Work item> Line by line, set down the following material again exactly.

====== Data segment ======

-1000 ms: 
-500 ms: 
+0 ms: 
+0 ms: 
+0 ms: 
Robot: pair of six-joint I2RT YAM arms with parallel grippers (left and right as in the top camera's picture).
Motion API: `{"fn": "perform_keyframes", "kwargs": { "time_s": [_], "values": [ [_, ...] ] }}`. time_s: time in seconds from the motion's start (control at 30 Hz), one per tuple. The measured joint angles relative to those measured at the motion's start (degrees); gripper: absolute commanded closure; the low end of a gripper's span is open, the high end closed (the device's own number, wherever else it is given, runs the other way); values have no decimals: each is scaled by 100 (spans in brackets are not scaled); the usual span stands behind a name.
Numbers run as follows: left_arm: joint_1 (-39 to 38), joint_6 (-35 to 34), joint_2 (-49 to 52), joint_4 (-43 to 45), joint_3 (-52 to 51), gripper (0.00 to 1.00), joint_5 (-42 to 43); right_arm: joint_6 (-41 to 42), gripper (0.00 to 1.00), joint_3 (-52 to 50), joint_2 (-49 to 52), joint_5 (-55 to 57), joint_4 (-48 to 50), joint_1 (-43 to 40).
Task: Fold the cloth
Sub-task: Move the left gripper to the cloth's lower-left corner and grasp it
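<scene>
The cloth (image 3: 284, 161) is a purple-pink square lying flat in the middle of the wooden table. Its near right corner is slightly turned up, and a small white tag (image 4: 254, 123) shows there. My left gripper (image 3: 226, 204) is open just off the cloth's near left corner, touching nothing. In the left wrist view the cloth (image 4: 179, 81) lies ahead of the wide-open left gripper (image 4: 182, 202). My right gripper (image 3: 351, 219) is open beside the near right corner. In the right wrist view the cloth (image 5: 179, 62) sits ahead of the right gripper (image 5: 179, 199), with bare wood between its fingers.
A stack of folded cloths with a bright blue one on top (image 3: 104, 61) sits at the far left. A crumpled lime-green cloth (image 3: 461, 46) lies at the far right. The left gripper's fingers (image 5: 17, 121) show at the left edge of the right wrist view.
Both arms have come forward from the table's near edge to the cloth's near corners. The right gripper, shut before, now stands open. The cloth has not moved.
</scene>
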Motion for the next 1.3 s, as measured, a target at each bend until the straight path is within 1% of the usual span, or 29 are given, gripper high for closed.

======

Written answer>
-1000 ms: 
-500 ms: 
+0 ms: 
+0 ms: 
+0 ms: 
Robot: pair of six-joint I2RT YAM arms with parallel grippers (left and right as in the top camera's picture).
Motion API: `{"fn": "perform_keyframes", "kwargs": { "time_s": [_], "values": [ [_, ...] ] }}`. time_s: time in seconds from the motion's start (control at 30 Hz), one per tuple. The measured joint angles relative to those measured at the motion's start (degrees); gripper: absolute commanded closure; the low end of a gripper's span is open, the high end closed (the device's own number, wherever else it is given, runs the other way); values have no decimals: each is scaled by 100 (spans in brackets are not scaled); the usual span stands behind a name.
Numbers run as follows: left_arm: joint_1 (-39 to 38), joint_6 (-35 to 34), joint_2 (-49 to 52), joint_4 (-43 to 45), joint_3 (-52 to 51), gripper (0.00 to 1.00), joint_5 (-42 to 43); right_arm: joint_6 (-41 to 42), gripper (0.00 to 1.00), joint_3 (-52 to 50), joint_2 (-49 to 52), joint_5 (-55 to 57), joint_4 (-48 to 50), joint_1 (-43 to 40).
Task: Fold the cloth
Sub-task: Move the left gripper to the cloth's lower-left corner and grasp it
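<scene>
The cloth (image 3: 284, 161) is a purple-pink square lying flat in the middle of the wooden table. Its near right corner is slightly turned up, and a small white tag (image 4: 254, 123) shows there. My left gripper (image 3: 226, 204) is open just off the cloth's near left corner, touching nothing. In the left wrist view the cloth (image 4: 179, 81) lies ahead of the wide-open left gripper (image 4: 182, 202). My right gripper (image 3: 351, 219) is open beside the near right corner. In the right wrist view the cloth (image 5: 179, 62) sits ahead of the right gripper (image 5: 179, 199), with bare wood between its fingers.
A stack of folded cloths with a bright blue one on top (image 3: 104, 61) sits at the far left. A crumpled lime-green cloth (image 3: 461, 46) lies at the far right. The left gripper's fingers (image 5: 17, 121) show at the left edge of the right wrist view.
Both arms have come forward from the table's near edge to the cloth's near corners. The right gripper, shut before, now stands open. The cloth has not moved.
</scene>
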Motion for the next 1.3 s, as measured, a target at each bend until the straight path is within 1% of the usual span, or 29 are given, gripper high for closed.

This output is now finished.